* **Your objective**: Your answer must be every line of the data that holds the string "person".

* **Data supplied**:
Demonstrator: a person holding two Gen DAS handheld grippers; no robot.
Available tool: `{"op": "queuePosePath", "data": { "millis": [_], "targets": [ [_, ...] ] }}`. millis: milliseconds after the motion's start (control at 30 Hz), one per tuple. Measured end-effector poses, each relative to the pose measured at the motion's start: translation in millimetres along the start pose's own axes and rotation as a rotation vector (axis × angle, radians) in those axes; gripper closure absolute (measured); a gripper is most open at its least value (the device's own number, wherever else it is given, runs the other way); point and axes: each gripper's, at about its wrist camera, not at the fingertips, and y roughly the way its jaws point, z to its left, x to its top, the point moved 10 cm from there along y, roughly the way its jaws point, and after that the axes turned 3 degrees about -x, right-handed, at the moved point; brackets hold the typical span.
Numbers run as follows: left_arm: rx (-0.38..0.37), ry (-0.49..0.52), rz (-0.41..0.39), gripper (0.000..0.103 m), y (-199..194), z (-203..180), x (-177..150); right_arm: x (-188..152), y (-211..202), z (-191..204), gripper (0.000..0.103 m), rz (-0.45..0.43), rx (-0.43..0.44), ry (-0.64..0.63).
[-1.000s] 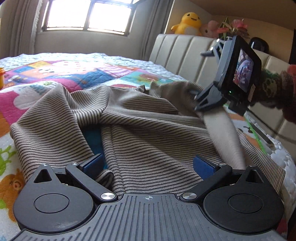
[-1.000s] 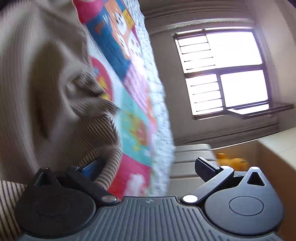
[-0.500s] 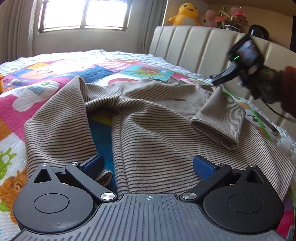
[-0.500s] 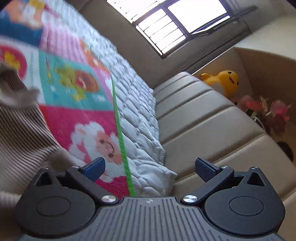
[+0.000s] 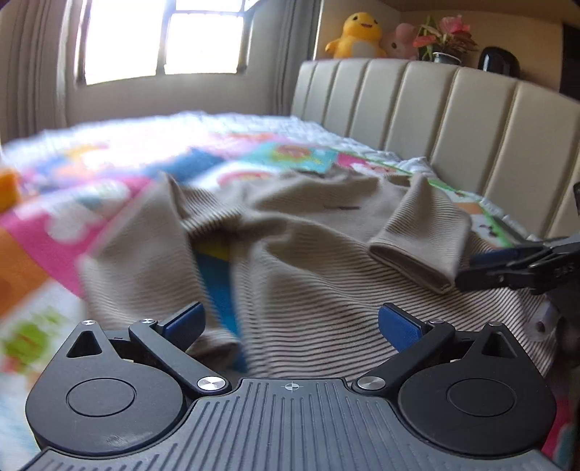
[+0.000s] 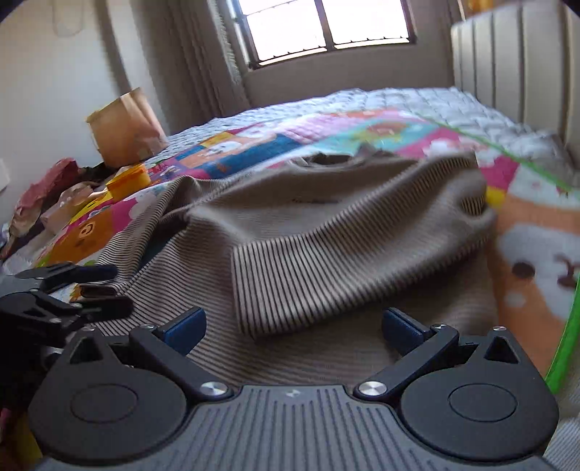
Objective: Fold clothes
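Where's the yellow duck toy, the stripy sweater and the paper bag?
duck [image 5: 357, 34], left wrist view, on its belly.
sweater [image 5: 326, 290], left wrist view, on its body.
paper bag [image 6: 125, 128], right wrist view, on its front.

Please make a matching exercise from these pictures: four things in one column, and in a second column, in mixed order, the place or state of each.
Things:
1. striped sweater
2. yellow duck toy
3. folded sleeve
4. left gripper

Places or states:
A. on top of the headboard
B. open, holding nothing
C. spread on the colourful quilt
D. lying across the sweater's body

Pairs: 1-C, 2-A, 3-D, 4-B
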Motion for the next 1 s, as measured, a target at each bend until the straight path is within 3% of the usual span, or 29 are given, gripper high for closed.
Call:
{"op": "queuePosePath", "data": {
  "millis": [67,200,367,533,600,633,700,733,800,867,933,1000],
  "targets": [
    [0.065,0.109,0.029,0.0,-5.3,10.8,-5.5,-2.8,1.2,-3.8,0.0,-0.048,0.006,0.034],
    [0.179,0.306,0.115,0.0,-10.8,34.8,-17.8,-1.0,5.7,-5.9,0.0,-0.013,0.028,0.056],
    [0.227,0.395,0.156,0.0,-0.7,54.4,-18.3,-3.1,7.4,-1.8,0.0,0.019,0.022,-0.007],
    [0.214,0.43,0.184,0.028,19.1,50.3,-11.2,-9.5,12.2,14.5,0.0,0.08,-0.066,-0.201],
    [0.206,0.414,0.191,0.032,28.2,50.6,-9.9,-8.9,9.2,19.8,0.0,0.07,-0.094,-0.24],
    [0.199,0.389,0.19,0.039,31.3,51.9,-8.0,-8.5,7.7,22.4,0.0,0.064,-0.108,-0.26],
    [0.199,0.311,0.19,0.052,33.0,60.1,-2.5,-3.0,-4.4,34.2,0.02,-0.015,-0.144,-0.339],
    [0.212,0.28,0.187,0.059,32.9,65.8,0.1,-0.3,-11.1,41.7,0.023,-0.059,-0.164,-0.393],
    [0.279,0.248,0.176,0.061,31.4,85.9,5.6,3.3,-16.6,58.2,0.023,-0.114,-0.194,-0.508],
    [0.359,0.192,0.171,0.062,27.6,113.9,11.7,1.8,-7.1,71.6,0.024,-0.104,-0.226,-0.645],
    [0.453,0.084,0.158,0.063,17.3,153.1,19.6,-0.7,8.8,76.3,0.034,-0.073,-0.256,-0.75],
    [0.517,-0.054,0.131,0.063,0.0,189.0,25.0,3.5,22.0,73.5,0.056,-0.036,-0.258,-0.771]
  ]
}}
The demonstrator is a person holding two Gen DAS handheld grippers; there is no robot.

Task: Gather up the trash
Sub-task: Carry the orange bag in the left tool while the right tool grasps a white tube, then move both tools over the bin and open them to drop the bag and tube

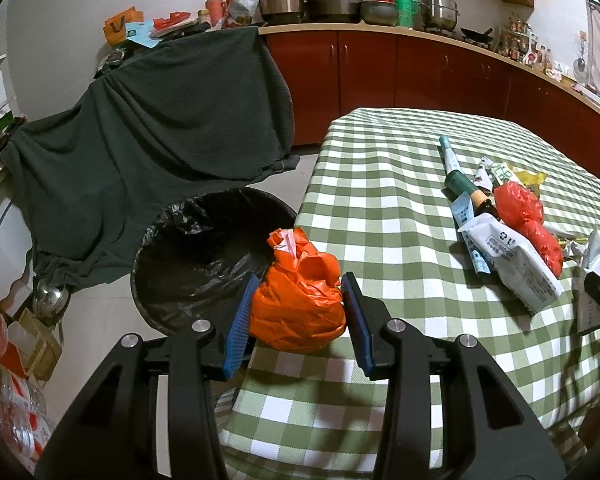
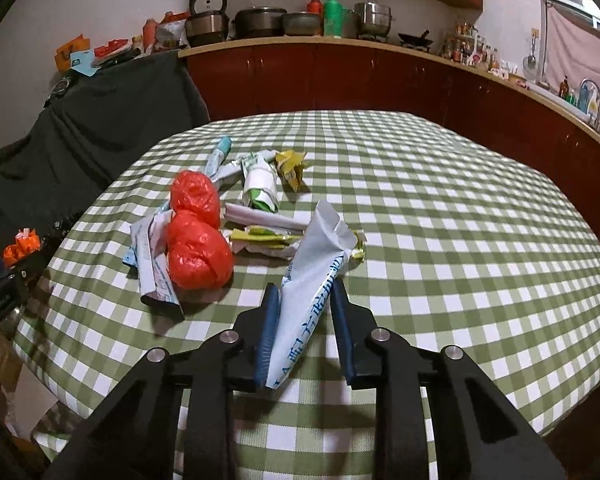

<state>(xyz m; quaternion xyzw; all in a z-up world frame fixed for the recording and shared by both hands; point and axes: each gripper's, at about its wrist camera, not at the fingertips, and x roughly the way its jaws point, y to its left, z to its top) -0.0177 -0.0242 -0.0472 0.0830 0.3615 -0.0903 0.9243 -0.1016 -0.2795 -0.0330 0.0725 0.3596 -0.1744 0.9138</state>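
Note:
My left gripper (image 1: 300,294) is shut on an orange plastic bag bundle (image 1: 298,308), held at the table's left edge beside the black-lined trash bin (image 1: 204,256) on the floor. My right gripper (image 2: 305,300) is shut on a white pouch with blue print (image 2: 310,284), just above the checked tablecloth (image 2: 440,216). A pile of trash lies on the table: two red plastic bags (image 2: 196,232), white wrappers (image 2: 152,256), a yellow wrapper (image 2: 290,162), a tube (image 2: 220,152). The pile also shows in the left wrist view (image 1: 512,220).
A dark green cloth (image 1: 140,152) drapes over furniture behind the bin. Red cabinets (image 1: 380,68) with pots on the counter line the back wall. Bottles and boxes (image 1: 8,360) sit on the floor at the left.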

* **Solved problem**:
Demonstrator: a person holding two Gen DAS handheld grippers; no robot.
The demonstrator is a person holding two Gen DAS handheld grippers; there is no robot.

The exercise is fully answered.